I think what this gets at for developers is that the new-game experience, eyes wide and unblinking, is not unachievable twice. While many people say that your first MMO, first shooter, first game will be the only one ever to pull you in with that fascination, I felt it slowly gripping me again. Not firmly, just an ever-so-slight tug to enter a new world, forge a new trail, leave a path of brilliance behind me. MMOs made today do not NEED to cater to new players to impart that first-game feel. It can be done. It just requires a successful IP, a brilliant developer, superior art and level and gameplay design, and a fanbase eager to explore a brave new world.

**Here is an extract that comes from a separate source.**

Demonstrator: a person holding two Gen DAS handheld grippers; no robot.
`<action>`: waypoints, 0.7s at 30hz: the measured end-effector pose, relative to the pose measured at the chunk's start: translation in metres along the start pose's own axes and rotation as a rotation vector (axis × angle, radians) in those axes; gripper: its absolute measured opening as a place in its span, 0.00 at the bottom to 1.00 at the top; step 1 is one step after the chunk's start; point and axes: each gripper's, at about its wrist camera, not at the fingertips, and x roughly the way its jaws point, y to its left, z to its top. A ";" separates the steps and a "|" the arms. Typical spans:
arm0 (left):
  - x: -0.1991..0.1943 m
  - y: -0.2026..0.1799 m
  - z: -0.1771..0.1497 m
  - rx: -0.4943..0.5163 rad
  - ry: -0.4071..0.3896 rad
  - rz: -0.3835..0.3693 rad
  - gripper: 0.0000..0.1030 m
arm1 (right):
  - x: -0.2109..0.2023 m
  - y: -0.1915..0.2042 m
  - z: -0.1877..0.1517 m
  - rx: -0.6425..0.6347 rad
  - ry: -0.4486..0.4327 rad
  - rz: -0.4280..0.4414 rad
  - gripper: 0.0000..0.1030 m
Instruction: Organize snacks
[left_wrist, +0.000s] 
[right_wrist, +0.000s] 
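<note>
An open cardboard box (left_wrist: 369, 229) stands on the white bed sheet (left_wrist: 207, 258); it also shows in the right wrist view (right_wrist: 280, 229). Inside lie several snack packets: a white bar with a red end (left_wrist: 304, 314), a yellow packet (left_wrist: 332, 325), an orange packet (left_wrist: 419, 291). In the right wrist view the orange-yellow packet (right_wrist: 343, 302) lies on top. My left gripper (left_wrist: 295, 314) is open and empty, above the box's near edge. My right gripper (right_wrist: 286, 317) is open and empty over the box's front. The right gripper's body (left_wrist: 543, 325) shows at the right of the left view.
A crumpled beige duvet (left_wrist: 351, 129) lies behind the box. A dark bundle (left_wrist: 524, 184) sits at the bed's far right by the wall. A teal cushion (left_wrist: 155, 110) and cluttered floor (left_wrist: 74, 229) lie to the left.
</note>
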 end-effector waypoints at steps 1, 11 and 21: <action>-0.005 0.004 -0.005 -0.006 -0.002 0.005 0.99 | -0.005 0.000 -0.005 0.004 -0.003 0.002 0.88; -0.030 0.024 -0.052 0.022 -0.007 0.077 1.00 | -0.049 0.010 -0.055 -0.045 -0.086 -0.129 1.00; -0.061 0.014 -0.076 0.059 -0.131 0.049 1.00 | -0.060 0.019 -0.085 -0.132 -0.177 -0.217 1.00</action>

It began with a densely packed tutorial with firm, regimented boundaries, designed to give a thorough knowledge of game mechanics in their entirety to the player. It was successful, too - by the time I walked out of the bounded area, I understood what I needed to know to begin in the first zone. Following a number of grindy quests involving either killing mobs, getting drops, or using items, was another camp, filled with quests that involved... well, killing getting and using. Some drops were atrocious, some places overfarmed, some zones overfilled. Creatures like the Damned Soul one shotted me without a trace. In such, I was astonished to find I loved it. Why? Because it was Vanilla WoW.
I could do a recap paragraph, but really, just go read that again if you have to. It's EXACTLY THE SAME. Now, I understand that the story is more focused in this, yes, and it has a more Cryptic-style in medias res tutorial, sure, and the levels are different and it's free to play and... fine fine fine. It's not 'exactly' the same. But to me, the player, it feels the same. Like, to the note. Levels are gained insubordinatly slowly, compared to today's WoW, and the death penalty is not devastating yet is much harsher than I'm used to. Really, it was just fun feeling like the world was tougher (read: not more difficult, just tougher) than I'm used to.
Unfortunately, I cannot draw concept art for an already released game, so this is liberally hijacked from developers. :(
I'd heartily suggest anyone that played vanilla WoW and is still playing a modern MMO to go check it out. Or, those that want too feel what vanilla was like if they missed it. If anything, it reminds you of exactly why they made the changes they did - opening up content, speeding levels and death, adding a report spammer function - but the community is different, too, and it's worth checking out. People react differently to a harsher world, with a very different mindset than what has cropped up in the 'pandering to casuals' world of today. (You can stop reading now if you don't want a sweeping game design-esque solution.)I think what this gets at for developers is that the new-game experience, eyes wide and unblinking, is not unachievable twice. While many people say that your first MMO, first shooter, first game will be the only one ever to pull you in with that fascination, I felt it slowly gripping me again. Not firmly, just an ever-so-slight tug to enter a new world, forge a new trail, leave a path of brilliance behind me. MMOs made today do not NEED to cater to new players to impart that first-game feel. It can be done. It just requires a successful IP, a brilliant developer, superior art and level and gameplay design, and a fanbase eager to explore a brave new world.